How does radiofrequency denervation work for osteoarthritis?

 

Before undergoing radiofrequency denervation, you will typically have a comprehensive evaluation, including a physical examination, a medical history review, and imaging studies such as X-rays or MRIs to confirm the diagnosis of osteoarthritis.

 

On the day of the procedure, local anaesthesia will be administered to numb the area around the targeted joint. Your pain management specialist will then use fluoroscopy (a real-time imaging technique) to accurately locate the nerve responsible for transmitting pain signals from the affected joint.

 

Subsequently, a thin, insulated needle will be carefully inserted near the target nerve. Accurate needle placement is critical for the effectiveness of the procedure.

 

Once the needle is in position, radiofrequency energy will be delivered to the nerve through the needle tip. This energy will generate heat, creating a small lesion on the nerve that will disrupt the nerve’s ability to transmit pain signals, providing pain relief.

 

Are there any potential risks or side effects?

 

Like any medical procedure, radiofrequency denervation carries potential risks and side effects, although they are generally minimal. Potential side effects include temporary numbness, weakness, allergic reactions, or pain that persists.

 

How effective is radiofrequency denervation for osteoarthritis?

 

Radiofrequency denervation can be highly effective for managing chronic pain related to osteoarthritis. People are able to experience significant reductions in pain levels and improvements in function after undergoing the procedure, with pain relief lasting for several months to a couple of years.

 

Can radiofrequency denervation be performed for osteoarthritis alongside other treatments?

 

Yes, radiofrequency denervation can be performed alongside other treatment modalities for osteoarthritis. Treatment combinations can include physical therapy, medications, corticosteroid injections, regular exercise, or surgical options.

 

 

If you would like to book an appointment with Dr Andrzej Krol, head on over to his Top Doctors profile today.

By Dr Andrzej Krol
Pain medicine

Dr Andrzej Krol is a distinguished consultant in anaesthesia and pain medicine based in London who specialises in ultrasound-guided pain interventions and radiofrequency procedures for the management of chronic, acute and transitional pain, including cancer pain. With a multimodal approach to pain management, Dr Krol provides ultrasound diagnostics of nerve injury and radiofrequency denervation for major joint pain (shoulder, hip, knee) alongside spinal injections, pulsed-radiofrequency, minimally invasive neuromodulation modalities and peripheral nerve treatment. He is highly proficient in regional and vascular anaesthesia, and also holds a particular interest in the safety of pain interventions.

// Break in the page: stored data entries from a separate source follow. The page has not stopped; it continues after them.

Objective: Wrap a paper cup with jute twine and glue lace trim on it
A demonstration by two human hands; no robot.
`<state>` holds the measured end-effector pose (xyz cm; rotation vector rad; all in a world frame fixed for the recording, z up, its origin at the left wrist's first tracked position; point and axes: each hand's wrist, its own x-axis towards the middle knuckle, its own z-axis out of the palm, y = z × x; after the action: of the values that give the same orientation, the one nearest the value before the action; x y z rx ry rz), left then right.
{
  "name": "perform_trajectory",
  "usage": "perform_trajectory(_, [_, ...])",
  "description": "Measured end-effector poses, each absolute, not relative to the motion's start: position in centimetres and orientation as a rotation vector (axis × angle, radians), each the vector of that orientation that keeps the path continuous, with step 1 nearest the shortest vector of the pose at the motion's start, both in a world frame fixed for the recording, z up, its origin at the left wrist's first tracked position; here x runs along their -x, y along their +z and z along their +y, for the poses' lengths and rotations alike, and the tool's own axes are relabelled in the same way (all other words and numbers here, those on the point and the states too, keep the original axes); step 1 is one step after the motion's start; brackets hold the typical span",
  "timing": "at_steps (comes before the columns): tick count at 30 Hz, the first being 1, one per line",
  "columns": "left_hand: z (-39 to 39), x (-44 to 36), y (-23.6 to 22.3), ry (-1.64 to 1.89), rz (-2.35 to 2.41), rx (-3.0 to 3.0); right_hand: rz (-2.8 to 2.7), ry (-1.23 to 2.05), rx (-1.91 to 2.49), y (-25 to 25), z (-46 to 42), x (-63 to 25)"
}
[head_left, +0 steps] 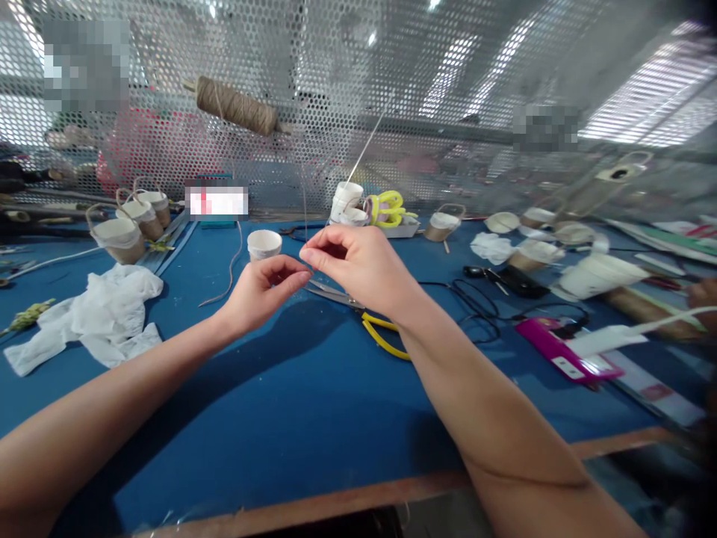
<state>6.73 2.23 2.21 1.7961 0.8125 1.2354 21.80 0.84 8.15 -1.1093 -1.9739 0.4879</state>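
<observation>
A thin length of twine (pixel 305 202) runs down to my hands at the middle of the table. My right hand (pixel 355 261) pinches it between thumb and forefinger. Just below and to the left, my left hand (pixel 266 291) is closed in a pinch at the same twine; its fingertips nearly touch the right ones, and the bit they grip is barely visible. Behind my left hand stands a small white paper cup (pixel 264 243). Scissors with yellow handles (pixel 386 338) lie under my right wrist, blades pointing left. A spool of brown twine (pixel 235 104) hangs on the mesh above.
Small handled buckets (pixel 120 237) and a crumpled white cloth (pixel 106 310) are at left. Yellow-handled scissors (pixel 386 209) rest at the back by stacked white cups (pixel 346 200). To the right are a magenta power strip (pixel 565 351), black cable (pixel 476 306) and more cups.
</observation>
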Motion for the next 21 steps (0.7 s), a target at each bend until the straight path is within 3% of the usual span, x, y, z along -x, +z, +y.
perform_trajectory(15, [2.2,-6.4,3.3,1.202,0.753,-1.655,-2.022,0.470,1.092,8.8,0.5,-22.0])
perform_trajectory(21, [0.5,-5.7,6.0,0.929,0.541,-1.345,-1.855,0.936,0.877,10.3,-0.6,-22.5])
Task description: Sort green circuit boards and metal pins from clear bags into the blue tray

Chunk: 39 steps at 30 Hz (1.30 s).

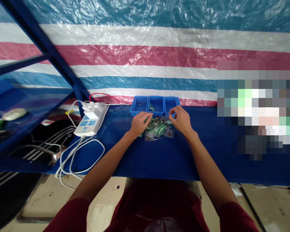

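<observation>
A pile of metal screws [157, 121] and green pieces [159, 130], partly in clear plastic bags, lies on the blue table. My left hand [139, 124] is at the pile's left side, thumb and fingertips drawn together; whatever is between them is too small to make out. Across the pile, my right hand [182, 120] has its thumb and forefinger curled into a pinch, and I cannot tell what is in it. Just beyond both hands stand three joined blue bins: the left bin [133, 108] holds a few thin pieces, the middle bin [157, 100] a small greenish bag, and the right bin [172, 101] is partly behind my right hand.
A white power strip [88, 127] with plugged-in adapters [94, 111] stands to the left, its white cable [72, 158] looped over the table [159, 161]. A blue metal frame [60, 67] rises at the left. Striped sheeting [145, 54] hangs behind. A blurred patch covers the right.
</observation>
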Tool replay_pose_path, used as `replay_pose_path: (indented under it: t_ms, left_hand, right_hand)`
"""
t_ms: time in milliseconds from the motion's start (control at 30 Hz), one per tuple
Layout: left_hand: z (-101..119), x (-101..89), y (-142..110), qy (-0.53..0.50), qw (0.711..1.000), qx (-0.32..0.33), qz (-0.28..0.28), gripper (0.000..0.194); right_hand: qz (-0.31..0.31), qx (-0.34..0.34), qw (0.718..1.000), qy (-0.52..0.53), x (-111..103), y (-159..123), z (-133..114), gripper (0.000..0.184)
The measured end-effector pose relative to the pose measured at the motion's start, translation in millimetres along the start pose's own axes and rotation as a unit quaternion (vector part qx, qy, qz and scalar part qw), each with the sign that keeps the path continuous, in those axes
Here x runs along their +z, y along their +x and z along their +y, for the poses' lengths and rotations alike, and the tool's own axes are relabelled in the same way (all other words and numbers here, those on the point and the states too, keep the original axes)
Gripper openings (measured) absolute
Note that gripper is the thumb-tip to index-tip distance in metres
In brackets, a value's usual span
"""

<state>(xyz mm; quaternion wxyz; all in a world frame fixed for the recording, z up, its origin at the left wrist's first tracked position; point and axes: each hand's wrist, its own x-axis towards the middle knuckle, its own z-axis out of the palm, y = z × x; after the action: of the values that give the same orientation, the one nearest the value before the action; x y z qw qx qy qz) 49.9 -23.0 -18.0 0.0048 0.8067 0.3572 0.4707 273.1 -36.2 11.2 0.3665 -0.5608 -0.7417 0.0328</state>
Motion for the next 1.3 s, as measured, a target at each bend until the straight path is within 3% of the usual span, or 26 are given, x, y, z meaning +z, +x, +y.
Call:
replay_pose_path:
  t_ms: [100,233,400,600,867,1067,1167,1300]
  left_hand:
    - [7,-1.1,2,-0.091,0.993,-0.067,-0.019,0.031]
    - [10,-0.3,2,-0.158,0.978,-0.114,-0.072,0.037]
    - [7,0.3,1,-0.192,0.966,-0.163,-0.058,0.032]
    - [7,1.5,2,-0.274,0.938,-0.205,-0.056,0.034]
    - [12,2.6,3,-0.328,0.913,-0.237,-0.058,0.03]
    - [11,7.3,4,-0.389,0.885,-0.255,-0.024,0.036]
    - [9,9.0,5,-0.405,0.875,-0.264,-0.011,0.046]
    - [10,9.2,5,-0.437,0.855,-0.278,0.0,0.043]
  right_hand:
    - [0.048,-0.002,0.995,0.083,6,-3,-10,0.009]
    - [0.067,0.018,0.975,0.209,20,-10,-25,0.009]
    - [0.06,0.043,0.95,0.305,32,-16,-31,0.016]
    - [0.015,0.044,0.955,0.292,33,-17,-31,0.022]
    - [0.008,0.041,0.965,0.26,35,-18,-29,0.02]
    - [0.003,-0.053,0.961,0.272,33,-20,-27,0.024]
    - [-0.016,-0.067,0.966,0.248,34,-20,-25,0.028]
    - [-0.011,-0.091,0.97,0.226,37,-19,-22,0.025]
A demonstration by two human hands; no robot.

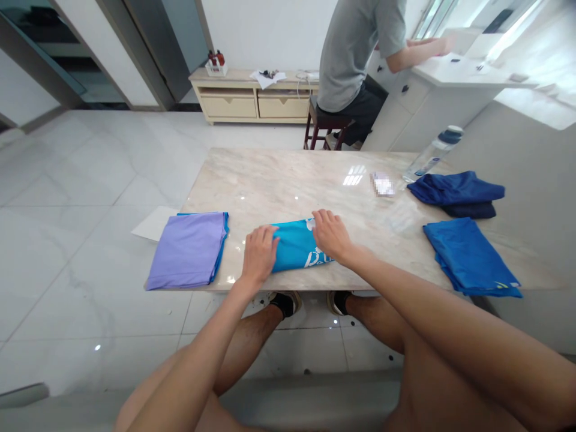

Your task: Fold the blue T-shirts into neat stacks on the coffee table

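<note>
A bright blue folded shirt (292,245) with white lettering lies on the marble-topped table (270,180) in front of me. My left hand (260,255) grips its left end, thumb on the cloth and fingers bent over the edge. At the opposite end, my right hand (332,235) holds the upper right corner, its fingers partly covering a white print. The undersides of both hands are hidden.
Folded purple cloth (186,249) lies over blue fabric at left, by a white sheet (155,223). At right are a folded blue garment (470,255), dark blue cloth (456,189) and a clear bottle (432,156). Beyond, a person (355,60) sits on a stool.
</note>
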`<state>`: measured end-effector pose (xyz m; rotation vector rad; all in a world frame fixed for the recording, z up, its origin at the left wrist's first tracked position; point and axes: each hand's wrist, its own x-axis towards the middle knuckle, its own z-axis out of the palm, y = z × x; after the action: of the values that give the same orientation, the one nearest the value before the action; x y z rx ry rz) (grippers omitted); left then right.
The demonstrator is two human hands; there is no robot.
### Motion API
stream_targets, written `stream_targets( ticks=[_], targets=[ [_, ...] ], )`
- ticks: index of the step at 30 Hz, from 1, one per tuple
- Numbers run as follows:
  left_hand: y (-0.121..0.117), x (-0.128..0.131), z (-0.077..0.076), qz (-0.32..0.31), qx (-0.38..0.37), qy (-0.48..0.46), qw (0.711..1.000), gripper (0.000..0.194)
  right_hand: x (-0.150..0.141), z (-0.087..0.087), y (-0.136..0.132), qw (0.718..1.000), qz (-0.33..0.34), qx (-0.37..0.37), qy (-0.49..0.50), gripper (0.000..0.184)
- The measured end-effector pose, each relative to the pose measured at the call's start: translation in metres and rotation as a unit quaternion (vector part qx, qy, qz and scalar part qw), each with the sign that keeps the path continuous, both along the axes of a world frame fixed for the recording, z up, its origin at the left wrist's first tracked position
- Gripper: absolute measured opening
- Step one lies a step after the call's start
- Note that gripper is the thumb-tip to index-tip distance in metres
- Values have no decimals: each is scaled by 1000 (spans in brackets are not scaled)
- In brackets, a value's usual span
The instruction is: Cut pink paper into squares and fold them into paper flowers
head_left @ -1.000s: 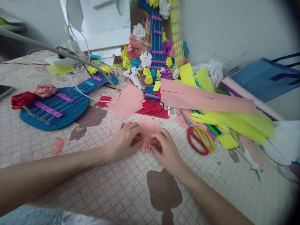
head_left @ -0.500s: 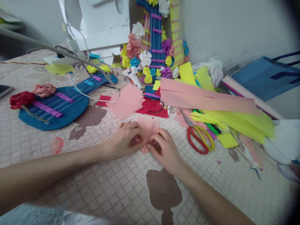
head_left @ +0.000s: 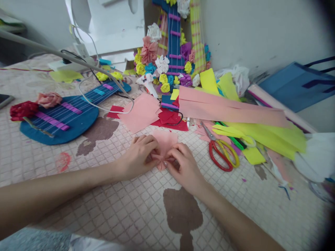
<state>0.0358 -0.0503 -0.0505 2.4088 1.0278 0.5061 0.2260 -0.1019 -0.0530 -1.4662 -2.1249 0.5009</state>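
Between my two hands is a pink paper sheet, gathered into small folds along its near part. My left hand pinches it from the left, fingers curled. From the right, my right hand pinches the same paper with thumb and fingers, close to the left fingertips. The far part of the sheet lies spread beyond the fingers. Just beyond it are a stack of pink paper squares and red paper pieces. Scissors with red and yellow handles lie right of my right hand.
A blue paper guitar with paper roses lies at left. Behind stand a white glue gun and decorated guitars. Pink strips and yellow paper spread at right. A white cable loops over the table.
My fingers have shifted very slightly on the pink paper, and its far part looks a little wider spread at the left. Both hands stay in nearly the same place.
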Motion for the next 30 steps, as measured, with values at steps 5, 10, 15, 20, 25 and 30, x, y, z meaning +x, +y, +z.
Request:
stream_targets(
  ticks=[5,10,15,20,25,30],
  targets=[
    [0,0,0,-2,3,-3,1000,9,0,2,-1,1000,2,1,-13,5],
    [0,-1,-1,-2,1,-1,1000,12,-2,3,-2,1000,7,1,-23,13],
    [0,-1,-1,2,5,-1,1000,11,1,7,-3,999,24,-23,-25,33],
    [-1,0,0,0,1,6,1000,12,3,11,-3,998,37,-43,-25,34],
    [-1,-1,1,1,8,4,1000,10,-6,10,-4,999,-8,-21,-32,12],
    [0,1,2,5,3,0,1000,13,-12,5,-5,998,-33,0,-54,14]
  ],
)
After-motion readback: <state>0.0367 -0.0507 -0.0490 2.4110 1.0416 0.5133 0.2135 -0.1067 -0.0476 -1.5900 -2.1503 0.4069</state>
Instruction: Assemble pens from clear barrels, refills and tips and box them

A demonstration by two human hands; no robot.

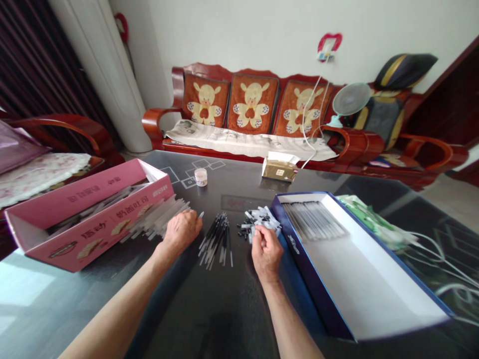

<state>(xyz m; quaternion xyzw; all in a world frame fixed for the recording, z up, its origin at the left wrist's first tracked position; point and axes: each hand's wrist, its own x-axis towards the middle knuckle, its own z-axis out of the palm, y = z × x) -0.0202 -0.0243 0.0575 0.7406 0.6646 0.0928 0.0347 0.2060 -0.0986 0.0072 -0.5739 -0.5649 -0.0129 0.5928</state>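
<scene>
My left hand (182, 229) is closed on a clear pen barrel whose tip pokes out toward the right, beside a heap of clear pen barrels (159, 215) on the dark table. My right hand (266, 249) is closed in a pinch on a small grey pen cap, at the near edge of a pile of grey and black pen caps (260, 222). Between the hands lies a bundle of black pen refills (217, 238). To the right, a blue-sided box with a white floor (359, 279) holds a row of assembled pens (312, 219) at its far end.
A pink carton (90, 219) with more barrels lies open on the left. A small white jar (201, 176) and a brown tissue box (280, 168) stand farther back. Green-white bags and white cords (389, 229) lie right of the blue box. A red wooden sofa and small fan stand behind.
</scene>
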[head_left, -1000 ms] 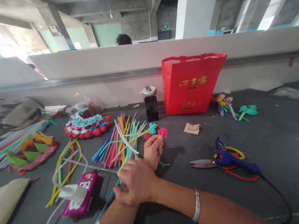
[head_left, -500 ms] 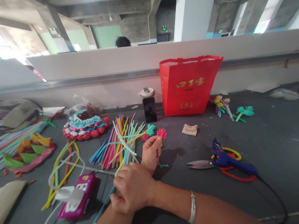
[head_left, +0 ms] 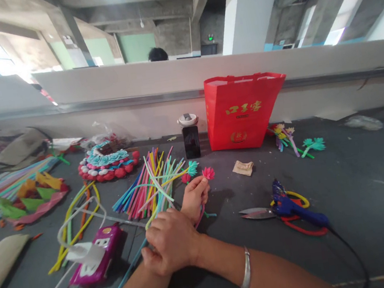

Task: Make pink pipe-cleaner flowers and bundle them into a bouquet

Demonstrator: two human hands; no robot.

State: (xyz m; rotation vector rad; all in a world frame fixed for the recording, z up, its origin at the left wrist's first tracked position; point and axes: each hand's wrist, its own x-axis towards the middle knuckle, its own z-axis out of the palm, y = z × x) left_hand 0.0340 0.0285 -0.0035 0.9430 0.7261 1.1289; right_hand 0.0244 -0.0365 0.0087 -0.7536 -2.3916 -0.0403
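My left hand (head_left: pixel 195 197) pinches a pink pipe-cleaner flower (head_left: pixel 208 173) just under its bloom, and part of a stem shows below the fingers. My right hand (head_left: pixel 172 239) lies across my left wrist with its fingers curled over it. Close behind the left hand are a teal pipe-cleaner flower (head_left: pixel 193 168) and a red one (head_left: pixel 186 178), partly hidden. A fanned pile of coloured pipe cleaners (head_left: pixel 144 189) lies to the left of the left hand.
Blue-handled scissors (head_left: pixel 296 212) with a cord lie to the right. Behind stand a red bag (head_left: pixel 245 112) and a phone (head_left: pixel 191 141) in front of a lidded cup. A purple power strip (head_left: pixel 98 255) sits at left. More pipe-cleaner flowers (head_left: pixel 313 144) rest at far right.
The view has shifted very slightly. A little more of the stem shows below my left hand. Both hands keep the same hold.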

Dr Krol originally qualified from Medical School in Poland in 1991. He completed training in anaesthetics and intensive care in 1998 before going on to become a diplomate of the European Academy of Anaesthesiology in 2000. Meanwhile, Dr Krol also trained in palliative medicine and set up a palliative hospice and chronic pain service in Warsaw, where he served as regional advisor in palliative medicine for four years. He later went on to obtain the distinguished European Diploma of Pain Medicine from the The European Society of Regional Anaesthesia and Pain Therapy. In the UK, Dr Krol accomplished a prestigious clinical pain fellowship at St George’s Hospital in 2005, where he was later appointed as a consultant.

As a prominent figure in his specialty, Dr Krol has also served in a number of senior positions throughout his leading career. Notably, he has been the President of the Interventional Section of the Polish Association for the Study of Pain and a founding member of the Polish Neuromodulation Society. He is, at present, a scientific committee member for the European Society of Regional Anaesthesia, as well as the author of more than 100 articles in peer-reviewed journals. Since 1998, Dr Krol also works as a vascular anaesthetist, supporting research and development of intra and postoperative guidelines and protocols.

Dr Krol currently sees patients privately at Spire Anthony’s Hospital and at Parkside Private Hospital. He performs more than 300 interventional pain procedures each year, with safe and effective care.